Manchester students zooming to Virginia for rocketry competition

2022-05-28 23:18:31 By : Mr. DAVID ZHU

May 13—MANCHESTER — Two teams of local youths are headed to Virginia to compete in the American Rocketry Challenge on Saturday.

The two teams — the Secret Agent Pumas and the Purple Dragons — recently completed mock trials indoors at the First Baptist Church of Manchester, even seeking to recreate forecasted weather conditions with light rain and chilly temperatures.

John St. Jacques, the teams' mentor, played the part of rain cloud, using a spray bottle to mist unsuspecting students as they ran through the trial.

"I kept spritzing them until they realized they needed to protect the equipment," St. Jacques, a retired mechanical engineer, said.

During their trial, members of the Secret Agent Pumas failed to discover the plastic bag that St. Jacques had strategically stashed inside the team's toolbox. Instead, one student sacrificed his hoodie and used it to shield the rocket from getting wet.

While the exercise served as entertainment for dry onlookers, it was also educational for the Secret Agent Pumas, team manager Abigail Koval said. Now they know to use a "rocket poncho" if it rains during the actual competition, she said.

"No matter how many times we do it, I think we always get something out of it and learn from it," Koval said. "By doing this, we know exactly that if it does rain, we need to protect this rocket with our lives so it does not get wet."

The Secret Agent Pumas and the Purple Dragons were among the top 100 teams to qualify for the 20th annual national rocketry competition.

The teams are made up of middle and high school students from Andover, Bolton, Vernon, East Hartford, Glastonbury, and Manchester. They are organized through the First Baptist Church of Manchester's youth group, but membership is open to any student from sixth through 12th grades.

This is the church's eighth trip to the finals.

In the first round of the competition, the teams have to launch a rocket that safely carries two raw eggs to a target altitude of either 860 feet or 810 feet before having it parachute back to the ground. The entire launch will be timed, and the team's goal is to have the eggs back on the earth within a certain time range.

If the teams qualify for the second round of the competition, the height requirement will either be increased or decreased by 50 feet. The flight duration will also be adjusted.

All of the practice launches have been at the Durham Fairgrounds — the only place in the state where rocketry teams are allowed to launch.

But last weekend's inclement forecast presented the teams with a unique opportunity to learn how to adapt on the fly. That experience may prove useful given the ominous weather forecasted on the day of the competition, St. Jacques said.

"It looks like we're going to have rain and possibly thunderstorms (Saturday)," St. Jacques said. "It gave them a very practical example of why they needed to be prepared for rain."

Precision rocket flying is some of the hardest model rocket flying in the world, St. Jacques said. For months, students have worked diligently to conduct test flights and collect as much data as possible, which gets organized into flight charts.
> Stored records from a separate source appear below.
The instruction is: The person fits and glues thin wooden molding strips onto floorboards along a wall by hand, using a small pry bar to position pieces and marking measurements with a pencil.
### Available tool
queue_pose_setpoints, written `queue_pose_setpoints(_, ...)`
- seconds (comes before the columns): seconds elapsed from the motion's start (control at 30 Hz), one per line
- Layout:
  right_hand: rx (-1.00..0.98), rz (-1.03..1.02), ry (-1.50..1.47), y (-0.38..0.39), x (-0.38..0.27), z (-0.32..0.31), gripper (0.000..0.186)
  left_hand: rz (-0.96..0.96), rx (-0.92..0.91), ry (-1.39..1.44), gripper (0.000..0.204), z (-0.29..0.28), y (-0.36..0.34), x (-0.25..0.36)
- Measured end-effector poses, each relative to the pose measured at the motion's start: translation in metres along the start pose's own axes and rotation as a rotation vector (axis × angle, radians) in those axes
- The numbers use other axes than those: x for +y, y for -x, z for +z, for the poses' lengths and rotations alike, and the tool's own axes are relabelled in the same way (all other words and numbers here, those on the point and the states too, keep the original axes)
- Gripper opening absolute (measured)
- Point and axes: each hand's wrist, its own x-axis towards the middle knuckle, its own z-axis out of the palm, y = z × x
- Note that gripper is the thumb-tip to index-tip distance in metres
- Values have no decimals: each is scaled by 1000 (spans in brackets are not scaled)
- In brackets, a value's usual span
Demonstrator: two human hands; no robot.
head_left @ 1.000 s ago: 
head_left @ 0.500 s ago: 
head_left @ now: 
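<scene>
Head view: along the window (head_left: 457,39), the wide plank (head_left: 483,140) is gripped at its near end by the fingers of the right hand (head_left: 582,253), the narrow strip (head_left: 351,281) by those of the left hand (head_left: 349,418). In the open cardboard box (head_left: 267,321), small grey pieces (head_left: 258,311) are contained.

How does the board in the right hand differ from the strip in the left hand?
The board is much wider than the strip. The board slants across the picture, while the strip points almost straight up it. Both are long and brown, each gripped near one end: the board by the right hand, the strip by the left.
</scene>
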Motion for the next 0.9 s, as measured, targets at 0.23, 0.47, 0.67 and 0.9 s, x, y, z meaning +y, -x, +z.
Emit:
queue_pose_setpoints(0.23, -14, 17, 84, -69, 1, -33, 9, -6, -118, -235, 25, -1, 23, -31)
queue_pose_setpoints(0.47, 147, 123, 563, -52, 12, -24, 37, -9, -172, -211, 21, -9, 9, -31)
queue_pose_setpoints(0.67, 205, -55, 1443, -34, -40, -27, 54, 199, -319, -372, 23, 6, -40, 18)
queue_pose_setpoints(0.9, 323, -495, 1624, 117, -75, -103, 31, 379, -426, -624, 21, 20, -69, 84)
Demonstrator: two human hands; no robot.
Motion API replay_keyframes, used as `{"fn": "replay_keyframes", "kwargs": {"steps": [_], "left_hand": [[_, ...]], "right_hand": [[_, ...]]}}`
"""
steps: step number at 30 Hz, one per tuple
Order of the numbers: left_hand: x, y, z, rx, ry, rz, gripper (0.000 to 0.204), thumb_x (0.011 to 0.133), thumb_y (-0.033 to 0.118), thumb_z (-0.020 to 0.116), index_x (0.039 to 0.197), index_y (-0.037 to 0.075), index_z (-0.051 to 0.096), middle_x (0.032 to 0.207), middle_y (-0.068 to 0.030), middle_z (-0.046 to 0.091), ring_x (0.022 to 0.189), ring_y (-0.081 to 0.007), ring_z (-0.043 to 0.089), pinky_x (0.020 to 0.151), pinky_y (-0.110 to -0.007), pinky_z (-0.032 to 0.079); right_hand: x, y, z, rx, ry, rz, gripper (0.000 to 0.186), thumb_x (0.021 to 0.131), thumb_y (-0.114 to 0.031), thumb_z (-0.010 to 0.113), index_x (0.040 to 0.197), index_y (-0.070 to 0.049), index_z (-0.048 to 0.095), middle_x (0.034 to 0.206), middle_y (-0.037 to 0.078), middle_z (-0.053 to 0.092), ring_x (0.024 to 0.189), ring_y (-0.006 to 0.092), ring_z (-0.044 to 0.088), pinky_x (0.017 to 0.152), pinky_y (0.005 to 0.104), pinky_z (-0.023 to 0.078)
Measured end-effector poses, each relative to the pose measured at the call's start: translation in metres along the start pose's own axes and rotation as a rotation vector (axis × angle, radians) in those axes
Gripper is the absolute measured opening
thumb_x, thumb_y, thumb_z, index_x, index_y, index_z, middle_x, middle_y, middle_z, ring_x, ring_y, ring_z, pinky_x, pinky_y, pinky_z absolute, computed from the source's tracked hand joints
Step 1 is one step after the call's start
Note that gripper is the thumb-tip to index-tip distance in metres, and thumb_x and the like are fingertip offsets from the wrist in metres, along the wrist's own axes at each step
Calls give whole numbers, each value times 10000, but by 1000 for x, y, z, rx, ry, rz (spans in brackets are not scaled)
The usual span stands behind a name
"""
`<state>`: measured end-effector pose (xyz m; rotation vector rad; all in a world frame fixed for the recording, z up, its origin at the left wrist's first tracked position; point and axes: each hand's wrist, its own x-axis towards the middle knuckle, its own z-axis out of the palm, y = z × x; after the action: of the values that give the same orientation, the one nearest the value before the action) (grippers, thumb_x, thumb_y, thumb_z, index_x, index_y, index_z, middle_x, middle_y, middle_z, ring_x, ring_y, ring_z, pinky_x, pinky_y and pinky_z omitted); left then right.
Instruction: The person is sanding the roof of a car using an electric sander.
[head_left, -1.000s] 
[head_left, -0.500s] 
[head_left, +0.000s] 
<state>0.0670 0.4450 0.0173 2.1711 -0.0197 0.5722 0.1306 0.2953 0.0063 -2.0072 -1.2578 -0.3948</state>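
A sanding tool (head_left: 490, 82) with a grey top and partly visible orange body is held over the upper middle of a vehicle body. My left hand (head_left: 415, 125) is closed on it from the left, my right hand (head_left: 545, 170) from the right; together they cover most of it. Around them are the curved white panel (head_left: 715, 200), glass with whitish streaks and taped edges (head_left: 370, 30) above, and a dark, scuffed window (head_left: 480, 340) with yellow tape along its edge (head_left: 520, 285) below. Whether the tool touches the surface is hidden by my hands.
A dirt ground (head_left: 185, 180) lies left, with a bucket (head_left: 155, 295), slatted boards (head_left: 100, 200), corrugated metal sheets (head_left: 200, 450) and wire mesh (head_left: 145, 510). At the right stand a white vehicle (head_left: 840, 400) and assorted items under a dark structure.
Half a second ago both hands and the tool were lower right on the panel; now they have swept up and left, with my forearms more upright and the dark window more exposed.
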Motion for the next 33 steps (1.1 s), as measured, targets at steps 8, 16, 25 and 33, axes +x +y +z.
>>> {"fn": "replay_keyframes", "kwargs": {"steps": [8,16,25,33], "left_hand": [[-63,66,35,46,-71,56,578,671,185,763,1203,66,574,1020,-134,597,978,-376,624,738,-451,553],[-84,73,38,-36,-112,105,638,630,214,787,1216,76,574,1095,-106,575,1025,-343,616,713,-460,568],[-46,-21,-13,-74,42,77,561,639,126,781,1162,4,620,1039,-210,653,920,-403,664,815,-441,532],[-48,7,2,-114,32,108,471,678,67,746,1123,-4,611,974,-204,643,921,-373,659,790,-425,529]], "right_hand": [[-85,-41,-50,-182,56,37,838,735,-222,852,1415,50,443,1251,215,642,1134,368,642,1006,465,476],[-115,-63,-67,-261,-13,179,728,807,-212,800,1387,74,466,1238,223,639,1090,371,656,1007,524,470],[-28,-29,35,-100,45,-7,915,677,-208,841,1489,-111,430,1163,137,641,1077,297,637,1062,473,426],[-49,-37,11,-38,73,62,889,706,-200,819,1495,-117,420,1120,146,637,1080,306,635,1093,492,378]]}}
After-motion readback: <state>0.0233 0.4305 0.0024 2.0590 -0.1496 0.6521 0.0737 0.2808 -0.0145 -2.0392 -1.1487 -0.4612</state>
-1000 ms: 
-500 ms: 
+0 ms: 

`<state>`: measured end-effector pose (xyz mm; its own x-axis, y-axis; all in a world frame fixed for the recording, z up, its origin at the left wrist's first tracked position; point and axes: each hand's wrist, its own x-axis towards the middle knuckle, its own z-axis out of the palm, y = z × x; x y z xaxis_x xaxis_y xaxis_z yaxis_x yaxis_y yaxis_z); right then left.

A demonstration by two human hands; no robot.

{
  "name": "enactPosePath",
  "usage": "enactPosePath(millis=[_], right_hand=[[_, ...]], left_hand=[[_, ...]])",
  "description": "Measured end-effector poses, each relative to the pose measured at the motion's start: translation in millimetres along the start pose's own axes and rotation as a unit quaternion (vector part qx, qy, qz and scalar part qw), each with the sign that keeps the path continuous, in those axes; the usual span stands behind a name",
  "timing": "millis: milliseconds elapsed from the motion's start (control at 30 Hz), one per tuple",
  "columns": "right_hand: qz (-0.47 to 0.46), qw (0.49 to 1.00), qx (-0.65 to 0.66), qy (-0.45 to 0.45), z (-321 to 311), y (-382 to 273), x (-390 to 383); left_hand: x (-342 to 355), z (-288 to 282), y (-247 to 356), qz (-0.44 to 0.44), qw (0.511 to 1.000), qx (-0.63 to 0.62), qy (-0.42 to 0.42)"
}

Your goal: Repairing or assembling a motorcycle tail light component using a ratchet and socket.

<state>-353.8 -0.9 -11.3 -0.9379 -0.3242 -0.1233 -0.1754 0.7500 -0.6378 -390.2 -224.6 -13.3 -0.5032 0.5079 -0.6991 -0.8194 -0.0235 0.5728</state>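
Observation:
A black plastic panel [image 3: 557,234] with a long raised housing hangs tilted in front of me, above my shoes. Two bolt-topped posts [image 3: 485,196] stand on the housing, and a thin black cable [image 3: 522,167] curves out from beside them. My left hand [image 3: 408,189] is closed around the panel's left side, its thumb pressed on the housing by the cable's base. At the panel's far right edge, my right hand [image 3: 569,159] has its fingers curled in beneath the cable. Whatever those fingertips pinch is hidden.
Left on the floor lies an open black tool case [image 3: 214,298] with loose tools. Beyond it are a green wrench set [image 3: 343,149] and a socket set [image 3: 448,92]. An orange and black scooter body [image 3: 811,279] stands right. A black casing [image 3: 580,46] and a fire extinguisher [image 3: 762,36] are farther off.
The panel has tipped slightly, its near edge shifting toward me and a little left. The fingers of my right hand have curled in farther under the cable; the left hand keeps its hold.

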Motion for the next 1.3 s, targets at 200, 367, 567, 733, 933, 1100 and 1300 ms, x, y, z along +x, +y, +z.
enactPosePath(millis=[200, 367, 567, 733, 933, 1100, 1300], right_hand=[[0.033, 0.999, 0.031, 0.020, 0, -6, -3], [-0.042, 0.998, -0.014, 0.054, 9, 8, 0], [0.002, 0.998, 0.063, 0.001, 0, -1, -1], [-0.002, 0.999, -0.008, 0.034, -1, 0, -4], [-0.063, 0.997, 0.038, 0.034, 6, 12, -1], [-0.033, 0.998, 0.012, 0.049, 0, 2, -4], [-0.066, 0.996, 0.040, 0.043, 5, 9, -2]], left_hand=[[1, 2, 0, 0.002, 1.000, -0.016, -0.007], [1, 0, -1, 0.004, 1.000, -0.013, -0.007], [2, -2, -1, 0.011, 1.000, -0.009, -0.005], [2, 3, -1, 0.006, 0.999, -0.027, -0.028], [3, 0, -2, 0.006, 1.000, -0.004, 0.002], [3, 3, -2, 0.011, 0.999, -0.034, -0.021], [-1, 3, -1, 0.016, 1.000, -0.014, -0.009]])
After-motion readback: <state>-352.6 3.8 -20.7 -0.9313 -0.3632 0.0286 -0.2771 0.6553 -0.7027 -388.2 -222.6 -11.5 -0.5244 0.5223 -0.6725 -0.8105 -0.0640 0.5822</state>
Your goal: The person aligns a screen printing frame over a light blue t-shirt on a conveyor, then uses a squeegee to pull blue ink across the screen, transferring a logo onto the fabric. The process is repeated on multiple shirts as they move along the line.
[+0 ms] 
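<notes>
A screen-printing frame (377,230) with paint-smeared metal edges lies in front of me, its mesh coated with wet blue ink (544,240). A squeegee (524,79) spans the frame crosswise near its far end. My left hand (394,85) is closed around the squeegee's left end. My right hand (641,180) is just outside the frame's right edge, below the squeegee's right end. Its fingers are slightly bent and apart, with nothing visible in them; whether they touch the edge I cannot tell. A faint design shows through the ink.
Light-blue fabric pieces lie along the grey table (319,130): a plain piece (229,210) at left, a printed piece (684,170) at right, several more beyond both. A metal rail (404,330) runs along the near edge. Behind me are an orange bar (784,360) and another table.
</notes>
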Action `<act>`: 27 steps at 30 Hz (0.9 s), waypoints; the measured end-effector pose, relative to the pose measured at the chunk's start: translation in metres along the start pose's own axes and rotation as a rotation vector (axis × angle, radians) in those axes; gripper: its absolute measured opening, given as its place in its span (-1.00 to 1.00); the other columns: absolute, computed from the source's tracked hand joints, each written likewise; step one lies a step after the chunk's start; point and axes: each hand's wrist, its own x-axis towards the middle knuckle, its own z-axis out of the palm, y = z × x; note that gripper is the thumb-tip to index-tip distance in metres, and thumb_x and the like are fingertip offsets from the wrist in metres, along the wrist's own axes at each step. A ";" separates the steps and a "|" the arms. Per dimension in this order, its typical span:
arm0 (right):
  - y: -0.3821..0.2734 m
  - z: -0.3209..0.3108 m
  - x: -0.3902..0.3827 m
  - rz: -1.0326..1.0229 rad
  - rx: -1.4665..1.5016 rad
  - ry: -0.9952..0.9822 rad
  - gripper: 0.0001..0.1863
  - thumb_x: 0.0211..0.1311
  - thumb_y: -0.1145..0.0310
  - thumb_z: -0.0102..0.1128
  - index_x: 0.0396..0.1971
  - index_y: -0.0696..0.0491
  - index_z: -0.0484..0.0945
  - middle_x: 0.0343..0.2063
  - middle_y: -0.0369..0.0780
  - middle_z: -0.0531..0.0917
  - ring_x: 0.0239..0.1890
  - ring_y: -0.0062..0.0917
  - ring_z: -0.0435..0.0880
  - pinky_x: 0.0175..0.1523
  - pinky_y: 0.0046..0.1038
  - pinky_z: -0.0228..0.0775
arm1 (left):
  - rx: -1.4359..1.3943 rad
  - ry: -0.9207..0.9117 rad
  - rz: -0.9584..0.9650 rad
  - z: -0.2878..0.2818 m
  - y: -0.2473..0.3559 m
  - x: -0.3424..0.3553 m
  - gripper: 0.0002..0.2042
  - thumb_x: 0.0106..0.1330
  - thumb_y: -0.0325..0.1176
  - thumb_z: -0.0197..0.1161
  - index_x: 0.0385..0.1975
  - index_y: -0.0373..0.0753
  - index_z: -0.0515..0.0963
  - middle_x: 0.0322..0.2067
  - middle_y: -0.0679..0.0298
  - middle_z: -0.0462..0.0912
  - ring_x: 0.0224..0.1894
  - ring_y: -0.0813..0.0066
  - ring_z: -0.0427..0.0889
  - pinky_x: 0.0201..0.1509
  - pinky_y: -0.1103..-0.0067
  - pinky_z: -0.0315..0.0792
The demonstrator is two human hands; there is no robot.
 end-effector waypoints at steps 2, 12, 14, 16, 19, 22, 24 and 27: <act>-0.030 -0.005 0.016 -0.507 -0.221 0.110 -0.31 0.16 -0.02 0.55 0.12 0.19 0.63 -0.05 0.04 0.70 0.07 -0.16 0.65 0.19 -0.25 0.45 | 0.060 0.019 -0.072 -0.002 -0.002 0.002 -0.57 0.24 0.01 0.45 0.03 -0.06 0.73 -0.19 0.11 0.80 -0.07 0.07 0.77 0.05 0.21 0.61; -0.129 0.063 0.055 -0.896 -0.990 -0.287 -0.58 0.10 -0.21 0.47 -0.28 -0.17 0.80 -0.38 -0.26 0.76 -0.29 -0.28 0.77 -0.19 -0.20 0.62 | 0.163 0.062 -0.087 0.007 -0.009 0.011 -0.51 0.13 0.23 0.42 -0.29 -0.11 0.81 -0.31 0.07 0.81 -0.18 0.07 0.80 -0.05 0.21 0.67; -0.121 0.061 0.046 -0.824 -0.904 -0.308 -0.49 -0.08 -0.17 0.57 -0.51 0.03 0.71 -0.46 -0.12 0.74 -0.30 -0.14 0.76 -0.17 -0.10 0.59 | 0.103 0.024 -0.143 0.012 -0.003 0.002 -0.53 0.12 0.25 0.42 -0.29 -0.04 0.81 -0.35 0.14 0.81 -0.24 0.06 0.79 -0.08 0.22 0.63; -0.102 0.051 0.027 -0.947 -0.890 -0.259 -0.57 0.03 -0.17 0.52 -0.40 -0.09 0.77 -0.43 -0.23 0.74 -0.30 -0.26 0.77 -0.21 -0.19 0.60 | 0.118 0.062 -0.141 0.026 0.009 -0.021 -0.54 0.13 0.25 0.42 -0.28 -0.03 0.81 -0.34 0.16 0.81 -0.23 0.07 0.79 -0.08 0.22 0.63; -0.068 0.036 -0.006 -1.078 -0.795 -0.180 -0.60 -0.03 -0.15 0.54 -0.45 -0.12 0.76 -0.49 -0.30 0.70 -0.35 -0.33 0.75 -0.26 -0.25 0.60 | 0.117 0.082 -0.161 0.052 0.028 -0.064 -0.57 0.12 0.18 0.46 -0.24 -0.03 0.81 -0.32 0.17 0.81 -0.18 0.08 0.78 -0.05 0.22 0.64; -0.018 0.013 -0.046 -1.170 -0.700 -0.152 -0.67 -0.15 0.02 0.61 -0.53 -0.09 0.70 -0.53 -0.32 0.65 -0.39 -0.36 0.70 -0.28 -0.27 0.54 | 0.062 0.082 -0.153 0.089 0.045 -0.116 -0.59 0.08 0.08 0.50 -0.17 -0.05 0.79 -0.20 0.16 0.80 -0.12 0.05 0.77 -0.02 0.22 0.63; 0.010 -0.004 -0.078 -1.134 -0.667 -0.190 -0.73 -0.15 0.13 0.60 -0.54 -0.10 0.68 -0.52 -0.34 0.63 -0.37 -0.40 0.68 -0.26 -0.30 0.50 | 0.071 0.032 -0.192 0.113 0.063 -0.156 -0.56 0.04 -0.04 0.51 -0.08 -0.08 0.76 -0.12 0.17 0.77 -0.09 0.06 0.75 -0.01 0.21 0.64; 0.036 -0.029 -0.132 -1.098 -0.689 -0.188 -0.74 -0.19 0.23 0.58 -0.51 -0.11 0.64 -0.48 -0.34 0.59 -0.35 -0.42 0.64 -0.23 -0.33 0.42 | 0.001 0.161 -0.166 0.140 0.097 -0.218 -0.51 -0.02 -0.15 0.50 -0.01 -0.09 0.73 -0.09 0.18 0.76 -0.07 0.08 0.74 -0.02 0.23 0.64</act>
The flight charts will help instruct students how to modify their rocket given the weather conditions. And while flight charts may account for rain, they don't consider other variables, such as the importance of keeping the rocket dry before its launch.

"If it's raining, the ignitor gets wet, and (the rocket) won't fly," Purple Dragons team manager Taylor Michaud said. "We have to make sure that stays dry."

Michaud, a senior at Bolton High School, and Koval, a senior at Connecticut International Baccalaureate Academy in East Hartford, were both freshman members of the last team that the church sent to the finals in 2019. The pair of best friends will both be attending the University of Connecticut in the fall — Michaud for actuarial science, and Koval for biomedical engineering.

The two team managers said that being sprayed with water was a useful — albeit slightly annoying — activity that helped prepare them for the upcoming competition. The lesson, St. Jacques hopes, is that students learn to deal with whatever Mother Nature throws at them.

"Being able to adapt to the weather — even though it might not be to the actual science and the crunching of numbers — I think as long as we have that background information, we have the knowledge to be able to make the best educated guess for the competition," Koval said. "If this scenario were to happen, we'll take it head on."